A majority of Americans may not know or remember “Clean Gene.” He was the educator, poet and Minnesota Senator who blew the whistle on President Johnson’s failed war in Vietnam. To those of us coming of age in the mid-1960’s, he was the one ray of hope in a Congress that sheepishly followed Johnson’s Democratic war party down the road to disaster in Vietnam.

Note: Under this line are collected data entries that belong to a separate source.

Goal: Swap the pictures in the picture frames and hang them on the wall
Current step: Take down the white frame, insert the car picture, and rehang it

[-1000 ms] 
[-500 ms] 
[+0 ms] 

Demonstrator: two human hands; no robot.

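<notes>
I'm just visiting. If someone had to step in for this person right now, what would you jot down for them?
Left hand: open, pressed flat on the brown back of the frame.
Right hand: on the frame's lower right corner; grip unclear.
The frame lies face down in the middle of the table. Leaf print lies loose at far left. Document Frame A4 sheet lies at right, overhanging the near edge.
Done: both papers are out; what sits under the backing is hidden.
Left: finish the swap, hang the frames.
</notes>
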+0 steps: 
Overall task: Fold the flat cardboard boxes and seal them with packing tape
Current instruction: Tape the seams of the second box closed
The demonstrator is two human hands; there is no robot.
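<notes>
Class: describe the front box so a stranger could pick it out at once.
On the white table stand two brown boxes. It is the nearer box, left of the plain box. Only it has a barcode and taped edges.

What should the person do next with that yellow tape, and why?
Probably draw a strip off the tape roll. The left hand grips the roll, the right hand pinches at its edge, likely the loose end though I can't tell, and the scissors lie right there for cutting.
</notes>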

When he received more delegates than the president in the 1968 New Hampshire primary, Johnson began to acknowledge his failure in Vietnam and dropped out of the 1968 presidential election. Unfortunately, McCarthy was too anti-establishment for the Democratic party so they dumped him for Bobby Kennedy. When Kennedy was assassinated, they turned not to McCarthy, but to war party staple Hubert Humphrey. The result was the election of Republican Richard Nixon who prolonged the war for seven agonizing years resulting in almost as many American casualties as had occurred up to his election.
We anti-war activists, now grizzled senior citizens, have had to come out of retirement in a new century to oppose another disastrous unnecessary war, this time in Iraq. And it is fitting that our Pied Piper is grizzled septuagenarian Vietnam combat marine veteran John Murtha. He came out of a pro war, pro military stance to speak the truth that the war was un-winnable and our presence in Iraq was doing more harm than good. His vision helped the Democrats regain the House and Senate after twelve years of Republican rule, the last five of which have been a descent into military madness.
And how did the Democratic party reward Rep. Murtha? They dumped him as Speaker Pelosi’s choice of majority leader in the House in favor of Steny Hoyer, (Dem. MD). Hoyer, predictably, has been AWOL from the effort to withdraw our soldiers from the catastrophe in Iraq.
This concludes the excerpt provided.